Greek banks still in the doldrums
Financial Highlights & Investment Considerations
The financial performance of the four Greek systemic banks (namely Alpha Bank | ALPHA:GA, National Bank (NBG) | ETE:GA, Piraeus Bank | TPEIR:GA, and Eurobank Ergasias | EUROB:GA) has demonstrated significant volatility over the past years following the burst of the Greek crisis. The release of H1 2017 financial results of the four major banks (on August 30th & 31st, 2017) shows that volatility may somewhat dwindle in the quarters ahead, however the recovery trend will remain challenging and in some cases it is going to be tough.

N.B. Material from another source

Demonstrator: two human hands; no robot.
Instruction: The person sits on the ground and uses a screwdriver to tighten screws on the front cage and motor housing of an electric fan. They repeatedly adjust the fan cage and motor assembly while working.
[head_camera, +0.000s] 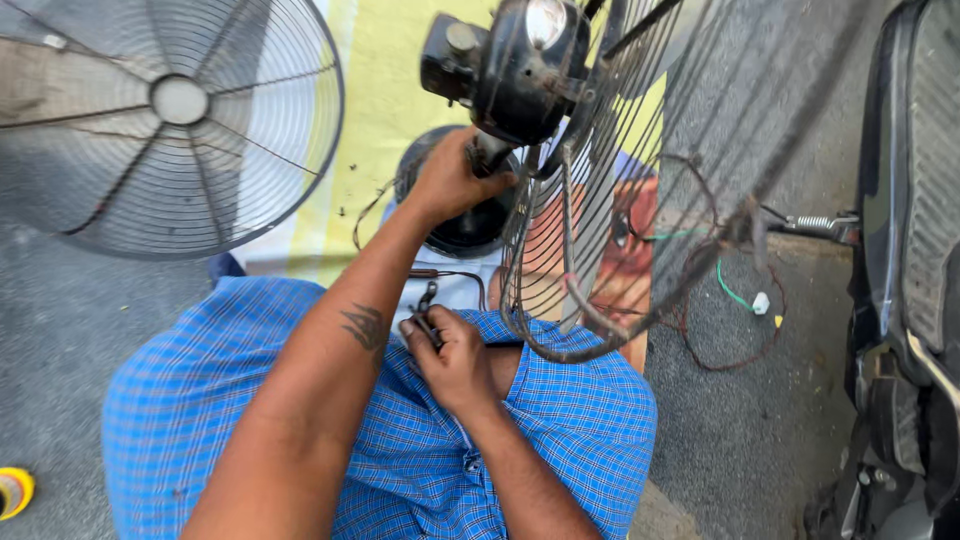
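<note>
A black fan motor housing (520, 65) with its rear wire guard (640, 210) stands tilted in front of me. My left hand (450, 180) grips the neck just under the motor, above the round black base (465, 230). My right hand (450, 362) rests on my lap over blue checked cloth (400, 470). It is closed on a dark plier-like tool (427, 305) that points up toward thin brown wires (450, 273).
A detached round fan guard (170, 120) lies on the grey ground at left. Loose red and green wires with a white connector (760, 302) trail right of the fan. A dark scooter body (910, 260) lines the right edge. A yellow roll (12, 490) sits bottom left.
</note>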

Although the Greek banks have successfully weathered the two big versions of the crisis, of years 2012 and 2015, they are still not in position to generate solid earnings due to negative or zero loan growth and also due to the continuous impairment losses on existing loans. The Greek banks continue to be markedly dependent on the so far unpredictable mix of macroeconomic and political developments in the country. This maintains the high risk profile of the Greek banking stocks in a period when their valuation ratios (according to the banks’ trailing profitability, if any) appear to be expensive compared to the market’s average valuation standards.
Specifically:
b) Net loans continue to post negative growth, which is a signal of defensive strategies.
c) CET-1 ratio for all banks is strong, however this strength is not exploitable; it mainly functions as defensive mechanism.
d) On the front of curtailing operating expenses and implementing restructuring plans (such as sale of non core business interests), there is notable progress. However, this progress is mainly used to solidify the banks’ equity and is not translated into better bottom line performance due to loan loss provisions and other extraordinary factors.
e) The loans to deposits ratio is high for the sector, with the notable exception of National Bank.
f) Eurosystem funding has been largely contained since July 2015, from >€ 120 billion to <€ 60 billion, pointing to banks’ lower cost of funding.
What Lies Ahead
Greek banks are expected to deliver slowly improving fundamentals, with some volatility though, in the following quarters. On the other hand, they are going to need further capital in order to grow their loan portfolios and achieve stronger bottom line performance. Particularly, they will need to proceed with actions of various forms (bond issues, new sales of assets, etc.) in order to achieve better than expected performance. It is noted that already in the past 4-5 years, the four Greek banks have successfully completed 3 major recapitalization phases and other related actions.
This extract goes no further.